00:09:10 - Andy Goram

I just think a lot of these. I'm giggling, not in a rude way, but I think a lot of things we're talking about, they're part of the infinite game. To think that you have completed diversity and inclusion is a nonsense, really?

00:09:24 - Jo Coxhill


00:09:24 - Andy Goram

But listen, before I start impacting my views on everybody, let's. Let's. Let's take a step back. I've called you an employee listener, and there's not to be confused with horse whisperers or, as I saw on LinkedIn the other day, the CEO whisperer. What does that mean to you? If I put you in the bracket of employee listener, how would you describe what you do?

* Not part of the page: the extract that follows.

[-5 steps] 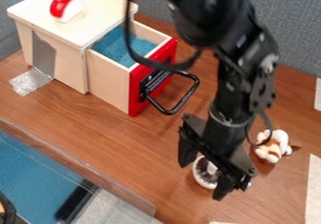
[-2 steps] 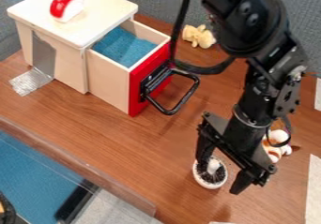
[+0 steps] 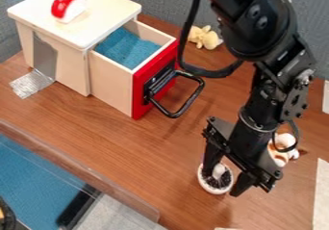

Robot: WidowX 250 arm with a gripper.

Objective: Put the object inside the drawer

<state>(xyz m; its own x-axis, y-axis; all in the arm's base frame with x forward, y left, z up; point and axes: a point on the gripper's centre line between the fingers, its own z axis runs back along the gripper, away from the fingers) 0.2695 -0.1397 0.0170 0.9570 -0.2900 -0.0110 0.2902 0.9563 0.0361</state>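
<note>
Hanging low at white bowl (image 3: 214, 191): gripper (image 3: 221, 185), fingers apart, released | red-fronted drawer (image 3: 114, 88): standing open | yellow toy (image 3: 206, 38): on counter (image 3: 128, 147)

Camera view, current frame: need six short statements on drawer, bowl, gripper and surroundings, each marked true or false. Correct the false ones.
1. The drawer is pulled open. True.
2. The gripper is down at the white bowl. True.
3. The bowl is already inside the drawer. False: it is on the wooden table.
4. The drawer's handle is red. False: the handle is black; the front panel is red.
5. The yellow toy lies on the table. True.
6. The red-and-white piece is in the drawer. False: the red-and-white piece is on top of the cabinet.
</note>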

What Is Employee Listening?

00:09:45 - Jo Coxhill

Well, I guess I landed on employee listening last year when I was thinking about, I can go out, relaunch my businesses. I can get involved in strategic communications and comms audits, or I could become the hybrid working specialist, the specialist in burnout or whatever and whatever it was, I just kept thinking, any of those things, if you dial it right back, it all comes down to, for me, a starting point of listening to employees. And so it means that I have the joy of being able to get involved in a vast range of things that I feel really passionate about, and the springboard for that is listening to the employees first and foremost. So often I go into companies to carry out some sort of a listening audit. I present the findings back to the leaders or whoever's brought me in to do that, head of HR or whatever. And usually then that's the start of the conversation for,

Okay, this is great. We're going to take some action. Do you want to stick around and help us to do that?”

Or confession time? They'll take that information, and then they'll chuck it in the bin and do nothing with it. And it's been a complete waste of time for everybody. Or they'll tap into the bits that they want to tap into and they'll act on those and they'll totally ignore the bits that they don't want to deal with. And it's, you know, usually it's. They're the bits that, that play to their personal or their company agenda or that kind of align with whatever internal politics are going on within that business.

00:11:13 - Andy Goram

Yeah. Just trying to find a way to justify the strategy that's already been written. Yeah, perfect. And just pick up what you said. Do you know what? You can absolutely roll out these things without engaging with your employees and involving them. You can absolutely roll them out. They just won't ever land as successfully or with any kind of sustainability as they could. When you stepped into this, because you've done a bit of the okey cokey, you've been in corporations outside, inside, outside. What was it that ultimately drove you to come back out? There must have been something you thought, you know what I keep seeing the same thing or the same problems are arising. What for you was the problem that you were trying to solve?

00:11:54 - Jo Coxhill

I probably would say that it's getting control back in my life, or claiming my power back in my life and getting that work life balance. In fact, I didn't know I was going to go back on my own last year until I had conversation with a coach and we just had my first offloading session. At the end of it, she was like,

I don't normally do this, but I really think you should consider working for yourself again.”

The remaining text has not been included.